THE PROBLEM
Go over the lines below, and when one contains the word "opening", copy it.

[Records excerpted from a collection]
>>

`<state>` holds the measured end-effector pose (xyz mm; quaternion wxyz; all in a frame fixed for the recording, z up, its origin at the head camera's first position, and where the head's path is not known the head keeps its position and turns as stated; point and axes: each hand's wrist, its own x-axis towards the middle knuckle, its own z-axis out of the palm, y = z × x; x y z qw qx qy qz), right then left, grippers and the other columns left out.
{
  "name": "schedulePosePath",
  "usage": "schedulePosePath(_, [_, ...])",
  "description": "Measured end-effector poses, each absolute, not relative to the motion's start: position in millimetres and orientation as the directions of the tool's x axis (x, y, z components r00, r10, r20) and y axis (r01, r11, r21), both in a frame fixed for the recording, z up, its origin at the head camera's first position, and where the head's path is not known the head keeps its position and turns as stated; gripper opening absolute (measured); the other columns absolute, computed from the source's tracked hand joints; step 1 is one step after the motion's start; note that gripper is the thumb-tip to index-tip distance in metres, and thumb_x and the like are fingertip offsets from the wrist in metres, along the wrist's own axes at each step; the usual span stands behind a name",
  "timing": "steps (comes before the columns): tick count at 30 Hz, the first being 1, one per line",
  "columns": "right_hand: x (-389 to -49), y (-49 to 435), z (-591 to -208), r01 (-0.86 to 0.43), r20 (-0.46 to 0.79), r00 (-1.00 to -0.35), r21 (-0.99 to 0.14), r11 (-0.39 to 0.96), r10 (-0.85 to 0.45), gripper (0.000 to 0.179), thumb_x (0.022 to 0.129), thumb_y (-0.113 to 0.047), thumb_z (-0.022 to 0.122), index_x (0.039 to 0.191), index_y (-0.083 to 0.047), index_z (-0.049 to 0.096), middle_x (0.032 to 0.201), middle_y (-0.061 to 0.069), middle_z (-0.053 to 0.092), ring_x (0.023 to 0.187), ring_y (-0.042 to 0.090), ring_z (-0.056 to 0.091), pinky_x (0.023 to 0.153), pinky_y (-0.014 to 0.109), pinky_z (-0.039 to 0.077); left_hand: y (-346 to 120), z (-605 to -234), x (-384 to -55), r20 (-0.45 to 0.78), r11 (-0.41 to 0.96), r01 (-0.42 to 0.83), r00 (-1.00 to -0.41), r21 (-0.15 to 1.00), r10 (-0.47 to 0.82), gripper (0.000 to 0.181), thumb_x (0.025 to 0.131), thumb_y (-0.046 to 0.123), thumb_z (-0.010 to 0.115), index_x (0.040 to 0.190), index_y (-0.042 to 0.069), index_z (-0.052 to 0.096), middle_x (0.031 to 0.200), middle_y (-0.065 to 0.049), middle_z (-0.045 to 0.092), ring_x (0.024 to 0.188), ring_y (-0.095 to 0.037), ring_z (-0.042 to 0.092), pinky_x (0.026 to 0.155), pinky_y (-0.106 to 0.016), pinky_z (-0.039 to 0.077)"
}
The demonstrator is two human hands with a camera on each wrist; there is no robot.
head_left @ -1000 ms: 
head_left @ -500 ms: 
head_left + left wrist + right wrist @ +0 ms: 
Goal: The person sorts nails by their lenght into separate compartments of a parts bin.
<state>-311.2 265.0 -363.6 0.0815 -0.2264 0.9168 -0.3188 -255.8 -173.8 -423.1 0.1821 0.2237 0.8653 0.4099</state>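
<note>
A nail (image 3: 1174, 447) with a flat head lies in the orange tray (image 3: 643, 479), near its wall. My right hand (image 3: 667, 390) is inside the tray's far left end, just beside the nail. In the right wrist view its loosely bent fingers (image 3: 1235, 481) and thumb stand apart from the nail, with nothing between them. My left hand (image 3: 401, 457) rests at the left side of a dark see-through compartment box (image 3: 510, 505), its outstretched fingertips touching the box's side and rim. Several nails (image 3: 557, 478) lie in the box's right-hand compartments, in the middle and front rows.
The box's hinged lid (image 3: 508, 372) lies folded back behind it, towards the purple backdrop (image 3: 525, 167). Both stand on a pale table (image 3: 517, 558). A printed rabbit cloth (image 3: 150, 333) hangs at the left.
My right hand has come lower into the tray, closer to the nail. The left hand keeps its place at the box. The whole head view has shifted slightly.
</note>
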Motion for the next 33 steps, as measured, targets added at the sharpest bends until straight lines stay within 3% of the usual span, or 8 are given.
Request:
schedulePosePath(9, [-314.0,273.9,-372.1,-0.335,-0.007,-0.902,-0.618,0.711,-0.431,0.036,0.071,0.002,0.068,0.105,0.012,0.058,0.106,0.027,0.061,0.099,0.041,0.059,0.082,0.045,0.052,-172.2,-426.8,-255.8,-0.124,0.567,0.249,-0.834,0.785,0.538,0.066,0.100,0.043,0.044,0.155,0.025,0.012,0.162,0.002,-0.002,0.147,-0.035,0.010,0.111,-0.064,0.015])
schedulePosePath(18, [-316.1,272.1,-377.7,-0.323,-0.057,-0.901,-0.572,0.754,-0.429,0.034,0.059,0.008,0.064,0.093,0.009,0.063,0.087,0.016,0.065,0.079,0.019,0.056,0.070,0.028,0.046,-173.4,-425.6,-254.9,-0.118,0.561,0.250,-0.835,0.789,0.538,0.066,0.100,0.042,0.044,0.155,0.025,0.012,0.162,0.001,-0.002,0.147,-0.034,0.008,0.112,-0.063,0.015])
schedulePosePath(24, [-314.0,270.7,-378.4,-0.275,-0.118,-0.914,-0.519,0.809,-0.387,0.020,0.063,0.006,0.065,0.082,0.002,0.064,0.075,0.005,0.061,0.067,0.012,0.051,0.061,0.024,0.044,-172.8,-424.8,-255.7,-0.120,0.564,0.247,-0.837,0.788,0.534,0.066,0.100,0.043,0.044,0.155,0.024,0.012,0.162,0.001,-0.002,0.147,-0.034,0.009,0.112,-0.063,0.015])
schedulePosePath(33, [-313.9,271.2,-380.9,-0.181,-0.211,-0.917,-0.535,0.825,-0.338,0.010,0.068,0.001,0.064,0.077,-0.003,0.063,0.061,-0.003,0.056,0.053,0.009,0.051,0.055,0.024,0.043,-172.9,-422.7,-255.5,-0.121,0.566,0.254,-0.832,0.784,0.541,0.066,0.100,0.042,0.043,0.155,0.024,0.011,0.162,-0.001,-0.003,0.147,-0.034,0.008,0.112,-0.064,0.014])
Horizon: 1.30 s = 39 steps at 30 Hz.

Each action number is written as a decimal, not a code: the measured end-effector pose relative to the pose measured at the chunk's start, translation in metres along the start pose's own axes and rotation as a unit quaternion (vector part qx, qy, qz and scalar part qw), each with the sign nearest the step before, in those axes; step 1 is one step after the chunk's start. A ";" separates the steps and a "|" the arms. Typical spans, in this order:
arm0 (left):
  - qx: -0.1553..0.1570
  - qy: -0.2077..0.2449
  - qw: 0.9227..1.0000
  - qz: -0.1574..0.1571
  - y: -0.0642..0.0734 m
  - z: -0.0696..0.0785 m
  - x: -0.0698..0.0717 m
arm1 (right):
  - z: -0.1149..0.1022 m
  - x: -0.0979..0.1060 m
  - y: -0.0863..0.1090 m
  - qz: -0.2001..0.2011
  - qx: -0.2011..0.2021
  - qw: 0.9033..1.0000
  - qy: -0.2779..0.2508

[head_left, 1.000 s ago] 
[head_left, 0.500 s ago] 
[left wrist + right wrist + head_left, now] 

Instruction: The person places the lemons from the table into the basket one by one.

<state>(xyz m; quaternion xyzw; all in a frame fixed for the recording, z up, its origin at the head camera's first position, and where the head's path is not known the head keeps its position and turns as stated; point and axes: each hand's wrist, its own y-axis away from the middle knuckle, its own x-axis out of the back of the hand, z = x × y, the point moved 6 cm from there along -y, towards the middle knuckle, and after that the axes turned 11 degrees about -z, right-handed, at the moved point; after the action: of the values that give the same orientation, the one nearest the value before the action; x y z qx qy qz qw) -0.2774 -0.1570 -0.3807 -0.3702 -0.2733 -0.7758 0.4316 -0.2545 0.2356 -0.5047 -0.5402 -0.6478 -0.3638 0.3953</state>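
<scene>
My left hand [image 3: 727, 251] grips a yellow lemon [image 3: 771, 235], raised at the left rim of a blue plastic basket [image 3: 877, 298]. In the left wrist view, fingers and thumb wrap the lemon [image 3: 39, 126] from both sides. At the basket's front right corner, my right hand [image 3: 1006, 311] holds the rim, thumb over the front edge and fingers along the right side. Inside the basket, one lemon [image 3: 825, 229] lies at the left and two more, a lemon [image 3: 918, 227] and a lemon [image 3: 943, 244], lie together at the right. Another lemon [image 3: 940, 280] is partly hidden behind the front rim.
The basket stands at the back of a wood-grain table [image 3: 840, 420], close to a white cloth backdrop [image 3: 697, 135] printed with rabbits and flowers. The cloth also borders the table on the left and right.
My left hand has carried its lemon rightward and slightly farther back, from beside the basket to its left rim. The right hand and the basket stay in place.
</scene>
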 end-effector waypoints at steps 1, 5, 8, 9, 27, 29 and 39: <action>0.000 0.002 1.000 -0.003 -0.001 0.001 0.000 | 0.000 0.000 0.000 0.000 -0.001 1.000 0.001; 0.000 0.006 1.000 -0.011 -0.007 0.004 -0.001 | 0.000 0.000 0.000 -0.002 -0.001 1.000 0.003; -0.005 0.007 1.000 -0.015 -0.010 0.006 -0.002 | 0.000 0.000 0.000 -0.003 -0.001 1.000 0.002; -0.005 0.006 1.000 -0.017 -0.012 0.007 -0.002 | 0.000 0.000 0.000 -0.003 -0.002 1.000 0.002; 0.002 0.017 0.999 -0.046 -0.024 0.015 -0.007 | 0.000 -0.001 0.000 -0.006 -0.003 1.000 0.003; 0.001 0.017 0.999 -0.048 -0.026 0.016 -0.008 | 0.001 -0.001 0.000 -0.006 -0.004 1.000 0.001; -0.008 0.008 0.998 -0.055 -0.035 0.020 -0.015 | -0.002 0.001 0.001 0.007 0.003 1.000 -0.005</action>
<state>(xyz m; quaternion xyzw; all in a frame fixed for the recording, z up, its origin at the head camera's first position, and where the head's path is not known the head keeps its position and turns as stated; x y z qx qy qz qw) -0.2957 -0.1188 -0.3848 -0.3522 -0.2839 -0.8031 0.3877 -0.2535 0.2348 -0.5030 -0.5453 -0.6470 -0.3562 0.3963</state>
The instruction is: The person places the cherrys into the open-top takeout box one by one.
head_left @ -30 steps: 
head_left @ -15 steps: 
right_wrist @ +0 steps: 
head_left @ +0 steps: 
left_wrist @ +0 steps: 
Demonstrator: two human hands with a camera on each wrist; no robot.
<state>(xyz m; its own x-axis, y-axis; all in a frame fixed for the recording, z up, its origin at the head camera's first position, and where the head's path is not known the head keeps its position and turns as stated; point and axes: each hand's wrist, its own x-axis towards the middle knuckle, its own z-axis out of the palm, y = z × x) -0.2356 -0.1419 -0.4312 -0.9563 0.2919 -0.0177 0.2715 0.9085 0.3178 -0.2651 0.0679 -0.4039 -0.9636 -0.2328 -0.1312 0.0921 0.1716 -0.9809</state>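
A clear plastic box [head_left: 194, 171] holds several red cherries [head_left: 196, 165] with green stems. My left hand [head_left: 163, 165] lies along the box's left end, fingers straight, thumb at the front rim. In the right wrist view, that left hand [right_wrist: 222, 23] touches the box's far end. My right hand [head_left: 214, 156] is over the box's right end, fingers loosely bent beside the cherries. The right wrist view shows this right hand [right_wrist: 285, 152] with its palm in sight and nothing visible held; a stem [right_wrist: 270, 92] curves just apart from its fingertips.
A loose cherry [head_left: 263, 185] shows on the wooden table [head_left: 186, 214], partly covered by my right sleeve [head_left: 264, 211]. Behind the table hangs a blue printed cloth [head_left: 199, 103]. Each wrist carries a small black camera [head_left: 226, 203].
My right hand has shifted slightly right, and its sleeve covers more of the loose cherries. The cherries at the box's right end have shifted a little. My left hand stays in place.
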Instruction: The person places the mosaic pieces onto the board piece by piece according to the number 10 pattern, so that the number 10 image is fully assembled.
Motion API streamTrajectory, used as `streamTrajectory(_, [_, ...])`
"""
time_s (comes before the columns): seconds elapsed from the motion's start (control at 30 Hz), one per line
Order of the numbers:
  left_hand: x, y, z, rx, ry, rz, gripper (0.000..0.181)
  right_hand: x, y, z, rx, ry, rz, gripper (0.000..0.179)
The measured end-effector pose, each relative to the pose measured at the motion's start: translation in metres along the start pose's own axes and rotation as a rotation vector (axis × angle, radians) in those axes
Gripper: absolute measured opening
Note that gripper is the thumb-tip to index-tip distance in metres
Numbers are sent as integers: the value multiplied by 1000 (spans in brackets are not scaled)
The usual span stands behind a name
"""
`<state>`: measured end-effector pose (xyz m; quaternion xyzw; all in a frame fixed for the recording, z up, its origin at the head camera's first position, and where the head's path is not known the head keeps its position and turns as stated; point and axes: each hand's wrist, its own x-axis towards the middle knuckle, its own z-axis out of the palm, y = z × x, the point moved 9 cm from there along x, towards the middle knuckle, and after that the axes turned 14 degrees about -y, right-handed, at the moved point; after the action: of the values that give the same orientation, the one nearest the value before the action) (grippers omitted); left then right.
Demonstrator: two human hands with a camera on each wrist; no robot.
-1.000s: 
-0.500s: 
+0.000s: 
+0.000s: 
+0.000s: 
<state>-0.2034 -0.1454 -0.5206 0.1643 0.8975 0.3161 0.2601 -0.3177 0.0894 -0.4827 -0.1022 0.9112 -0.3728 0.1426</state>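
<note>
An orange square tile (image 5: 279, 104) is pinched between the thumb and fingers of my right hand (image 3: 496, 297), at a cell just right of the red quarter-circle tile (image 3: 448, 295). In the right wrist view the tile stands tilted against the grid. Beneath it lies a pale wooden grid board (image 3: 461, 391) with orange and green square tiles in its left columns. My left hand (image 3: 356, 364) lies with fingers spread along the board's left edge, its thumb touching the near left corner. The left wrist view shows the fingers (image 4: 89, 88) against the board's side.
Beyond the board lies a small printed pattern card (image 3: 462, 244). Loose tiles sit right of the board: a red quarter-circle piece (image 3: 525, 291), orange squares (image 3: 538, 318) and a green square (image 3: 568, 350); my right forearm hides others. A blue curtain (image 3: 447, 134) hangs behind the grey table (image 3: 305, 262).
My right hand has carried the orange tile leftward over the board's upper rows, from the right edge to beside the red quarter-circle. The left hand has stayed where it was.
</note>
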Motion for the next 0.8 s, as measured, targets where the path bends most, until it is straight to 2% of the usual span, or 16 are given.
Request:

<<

RESPONSE FOR THIS EXERCISE
  "description": "Measured end-effector poses, each absolute, not relative to the motion's start: position in millimetres and orientation as the directions of the tool's x axis (x, y, z components r00, r10, r20) and y axis (r01, r11, r21), both in a frame fixed for the recording, z up, its origin at the head camera's first position, and where the head's path is not known the head keeps its position and turns as stated; gripper opening absolute (measured); the other columns absolute, computed from the source's tracked hand joints; step 1 is one step after the motion's start; note that gripper is the thumb-tip to index-tip distance in metres, and thumb_x and the like are fingertip offsets from the wrist in metres, along the wrist's own axes at each step; the usual span stands behind a name",
Gripper: absolute measured opening

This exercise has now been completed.